**The problem**
Each line in the records below that has the word "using" should be copied.
++++++
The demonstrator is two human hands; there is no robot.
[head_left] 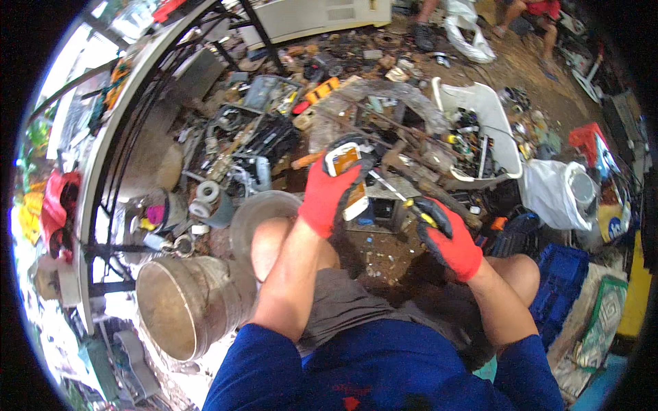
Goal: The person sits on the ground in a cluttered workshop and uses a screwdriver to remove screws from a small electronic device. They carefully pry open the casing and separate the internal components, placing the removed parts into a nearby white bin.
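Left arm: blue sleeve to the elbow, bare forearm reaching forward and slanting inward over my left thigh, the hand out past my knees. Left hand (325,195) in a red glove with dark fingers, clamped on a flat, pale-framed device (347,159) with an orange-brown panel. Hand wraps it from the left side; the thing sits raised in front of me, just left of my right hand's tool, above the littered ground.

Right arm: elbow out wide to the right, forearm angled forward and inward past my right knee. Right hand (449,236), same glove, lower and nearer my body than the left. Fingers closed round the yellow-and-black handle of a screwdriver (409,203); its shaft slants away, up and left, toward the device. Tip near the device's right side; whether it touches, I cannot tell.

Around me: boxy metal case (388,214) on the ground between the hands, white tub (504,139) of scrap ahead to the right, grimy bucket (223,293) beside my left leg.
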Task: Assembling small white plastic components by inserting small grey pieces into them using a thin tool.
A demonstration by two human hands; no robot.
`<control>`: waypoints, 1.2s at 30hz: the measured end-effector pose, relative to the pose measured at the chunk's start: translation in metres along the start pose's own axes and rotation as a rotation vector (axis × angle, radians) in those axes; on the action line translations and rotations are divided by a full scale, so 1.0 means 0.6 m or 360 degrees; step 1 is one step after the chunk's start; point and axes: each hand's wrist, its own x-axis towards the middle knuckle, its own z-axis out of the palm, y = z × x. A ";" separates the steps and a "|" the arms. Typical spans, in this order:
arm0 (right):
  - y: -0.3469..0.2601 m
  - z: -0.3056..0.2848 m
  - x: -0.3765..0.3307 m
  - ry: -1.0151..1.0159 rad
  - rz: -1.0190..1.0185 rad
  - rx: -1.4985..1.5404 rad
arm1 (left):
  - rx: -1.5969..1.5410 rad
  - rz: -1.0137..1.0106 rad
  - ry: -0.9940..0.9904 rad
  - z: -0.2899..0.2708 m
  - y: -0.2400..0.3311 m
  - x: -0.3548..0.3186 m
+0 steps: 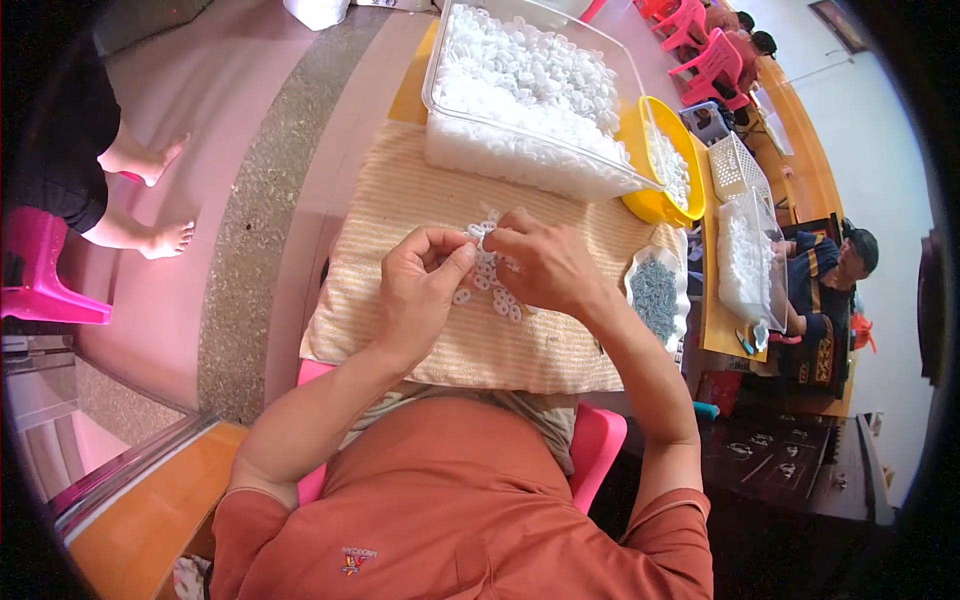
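Only the head view to go on here. The left hand (420,290) has thumb and forefinger brought together at the tips; the right hand (550,262) is curled in, fingers pointing down, right across from it. Honestly can't tell if either one has a piece pinched, the tips are too crowded.

The small white links (508,304) sit in a loose patch on the striped cloth (375,215), pretty much between the two hands. From the left hand they're around 2 to 3 o'clock, from the right about 9. The patch runs lengthwise roughly 12 to 5. Right hand's nearer, it actually covers part of the patch; one stray link lies just beside the left.

Going round from the patch: clear bin (530,172) at 12 to 1, yellow basin (650,207) at 2, wavy-edged dish (683,290) of dark bits near 3.
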 end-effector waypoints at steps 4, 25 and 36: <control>-0.006 0.009 -0.008 -0.0046 -0.0042 -0.0268 | 0.0091 0.0056 0.0020 -0.002 -0.004 -0.001; -0.013 0.013 -0.029 0.0164 -0.0058 -0.0203 | 0.0123 0.0087 -0.0001 -0.007 -0.012 0.008; -0.020 -0.013 -0.053 0.0343 0.0051 -0.0027 | 0.0166 0.0045 0.0012 -0.011 -0.010 0.010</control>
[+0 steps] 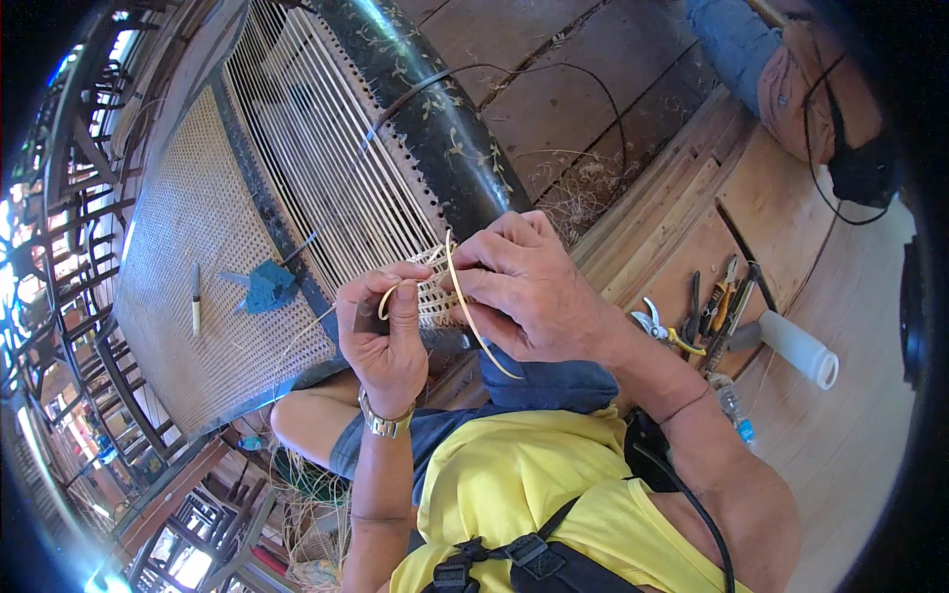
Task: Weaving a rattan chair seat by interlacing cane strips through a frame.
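My left hand (384, 336) pinches a thin pale cane strand (474, 331) between thumb and forefinger; a loop of it curls by the thumb. Across from it, my right hand (539, 287) has its fingers bent and pressed together at the edge of a small woven cane patch (433, 304). The strand's loose end hangs in front of the right fingers, whose tips are partly hidden. Beyond both hands stretch parallel cane strands (326, 148), strung in a dark frame. The frame's rounded black rail (460, 128) bears a painted leaf pattern and a row of holes.
A finished woven cane panel (188, 227) at left carries a blue cloth-like piece (271, 287) and a pen-like tool (196, 308). At right lie yellow-handled pruning shears (664, 331), pliers (722, 306) and a translucent plastic tube (799, 351). A thin black cable (593, 74) crosses the rail.
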`<action>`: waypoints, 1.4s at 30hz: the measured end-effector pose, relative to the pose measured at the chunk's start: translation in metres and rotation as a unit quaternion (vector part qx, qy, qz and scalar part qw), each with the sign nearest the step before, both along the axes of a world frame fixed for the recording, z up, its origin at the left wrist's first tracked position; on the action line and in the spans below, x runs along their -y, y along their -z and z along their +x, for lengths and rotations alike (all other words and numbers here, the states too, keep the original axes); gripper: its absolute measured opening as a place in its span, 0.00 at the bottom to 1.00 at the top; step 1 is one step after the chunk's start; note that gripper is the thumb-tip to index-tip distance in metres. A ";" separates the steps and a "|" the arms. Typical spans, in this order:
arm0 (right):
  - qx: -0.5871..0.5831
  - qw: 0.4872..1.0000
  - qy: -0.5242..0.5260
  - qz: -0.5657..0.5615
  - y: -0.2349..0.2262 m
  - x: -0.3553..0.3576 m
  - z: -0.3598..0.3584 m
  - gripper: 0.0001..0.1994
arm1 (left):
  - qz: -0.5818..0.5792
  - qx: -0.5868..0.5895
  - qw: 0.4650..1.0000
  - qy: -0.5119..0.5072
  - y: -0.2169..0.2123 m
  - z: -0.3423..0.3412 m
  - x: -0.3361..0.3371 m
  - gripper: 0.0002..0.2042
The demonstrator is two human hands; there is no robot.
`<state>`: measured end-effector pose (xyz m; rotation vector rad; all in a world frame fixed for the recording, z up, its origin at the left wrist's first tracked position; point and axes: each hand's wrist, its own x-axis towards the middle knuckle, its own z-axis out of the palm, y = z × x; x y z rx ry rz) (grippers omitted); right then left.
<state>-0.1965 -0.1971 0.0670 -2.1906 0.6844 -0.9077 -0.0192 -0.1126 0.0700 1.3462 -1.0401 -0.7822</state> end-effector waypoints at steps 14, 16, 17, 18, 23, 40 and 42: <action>0.007 1.000 0.009 -0.012 0.011 -0.006 -0.002 0.11 | 0.117 -0.066 0.990 0.043 -0.017 0.000 -0.003 0.05; 0.017 1.000 -0.007 -0.018 0.011 -0.005 -0.002 0.11 | 0.113 -0.068 0.990 0.045 -0.017 0.000 -0.003 0.06; 0.018 0.999 -0.026 -0.016 0.011 -0.004 -0.003 0.11 | 0.122 -0.081 0.988 0.045 -0.016 0.000 -0.003 0.06; 0.019 0.999 -0.044 -0.012 0.011 -0.004 -0.003 0.10 | 0.133 -0.094 0.986 0.042 -0.015 0.000 -0.003 0.06; 0.035 0.999 -0.019 0.009 0.012 -0.003 -0.003 0.10 | 0.119 -0.085 0.987 0.058 -0.012 0.006 -0.002 0.05; 0.103 0.980 0.151 0.082 0.020 -0.003 0.005 0.10 | -0.040 0.280 0.949 0.141 -0.011 0.036 0.027 0.09; 0.103 0.979 0.153 0.081 0.021 -0.004 0.005 0.09 | -0.041 0.292 0.946 0.135 -0.012 0.034 0.027 0.10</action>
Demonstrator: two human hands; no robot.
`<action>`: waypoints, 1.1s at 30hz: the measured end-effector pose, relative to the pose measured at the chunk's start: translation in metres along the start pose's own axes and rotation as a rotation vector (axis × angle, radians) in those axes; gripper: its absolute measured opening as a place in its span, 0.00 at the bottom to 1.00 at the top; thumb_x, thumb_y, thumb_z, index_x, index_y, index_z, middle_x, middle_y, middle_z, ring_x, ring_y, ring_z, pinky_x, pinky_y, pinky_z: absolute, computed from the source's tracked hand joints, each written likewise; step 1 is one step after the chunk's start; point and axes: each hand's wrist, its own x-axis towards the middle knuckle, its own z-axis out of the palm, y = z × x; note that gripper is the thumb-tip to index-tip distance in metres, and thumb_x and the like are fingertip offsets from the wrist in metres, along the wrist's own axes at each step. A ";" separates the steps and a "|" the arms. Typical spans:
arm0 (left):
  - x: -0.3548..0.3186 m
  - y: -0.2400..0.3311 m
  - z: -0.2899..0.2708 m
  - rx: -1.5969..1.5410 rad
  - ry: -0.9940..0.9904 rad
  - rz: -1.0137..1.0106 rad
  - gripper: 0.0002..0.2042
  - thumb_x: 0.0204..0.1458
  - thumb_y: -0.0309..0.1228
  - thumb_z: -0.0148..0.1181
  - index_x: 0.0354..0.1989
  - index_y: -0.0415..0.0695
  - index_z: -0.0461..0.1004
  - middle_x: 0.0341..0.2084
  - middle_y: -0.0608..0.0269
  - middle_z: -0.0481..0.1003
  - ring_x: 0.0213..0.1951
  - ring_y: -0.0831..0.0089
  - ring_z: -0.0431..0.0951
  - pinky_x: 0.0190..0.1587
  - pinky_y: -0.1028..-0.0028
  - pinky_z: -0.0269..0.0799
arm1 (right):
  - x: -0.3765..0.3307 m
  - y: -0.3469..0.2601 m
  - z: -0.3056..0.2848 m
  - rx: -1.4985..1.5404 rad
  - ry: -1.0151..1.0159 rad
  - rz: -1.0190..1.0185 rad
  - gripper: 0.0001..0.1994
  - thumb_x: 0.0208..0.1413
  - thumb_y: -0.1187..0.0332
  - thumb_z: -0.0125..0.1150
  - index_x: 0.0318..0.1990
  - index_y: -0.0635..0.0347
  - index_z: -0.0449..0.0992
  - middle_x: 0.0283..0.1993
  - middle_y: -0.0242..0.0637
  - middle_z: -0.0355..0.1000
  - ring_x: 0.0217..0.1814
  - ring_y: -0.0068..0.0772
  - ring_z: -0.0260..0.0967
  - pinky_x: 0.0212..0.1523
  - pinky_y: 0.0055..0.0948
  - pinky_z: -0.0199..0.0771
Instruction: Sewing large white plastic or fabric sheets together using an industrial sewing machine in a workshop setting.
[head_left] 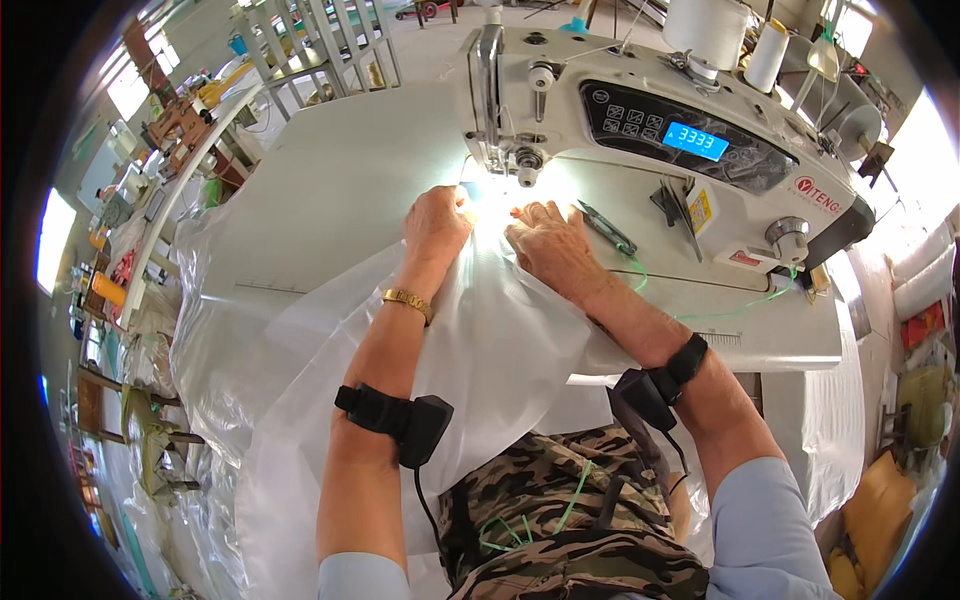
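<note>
A sheet of thin white fabric [490,340] runs from under the sewing machine head down over my lap. My left hand [438,222] is closed on its gathered edge, just left of the bright needle area. To the right of the needle, my right hand [548,246] bends its fingers down onto the same fabric, thumb and fingertips gathered at the cloth. The glare of the lamp hides the needle and presser foot. Beside my right hand, slim dark thread snips [608,228] tied to a green cord lie on the machine bed.
The white sewing machine [690,120] with a lit blue display stands across the far right of the table [350,150]. White thread cones [766,55] rise behind it. Clear plastic sheeting [205,330] hangs over the left edge. A metal rack [320,45] stands beyond.
</note>
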 end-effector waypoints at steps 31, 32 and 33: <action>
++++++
**Output below**
Task: Assembling small white plastic components by inserting small grey pieces into them using a thin tool.
Instruction: Sewing large white plastic or fabric sheets together using an industrial sewing machine in a workshop setting.

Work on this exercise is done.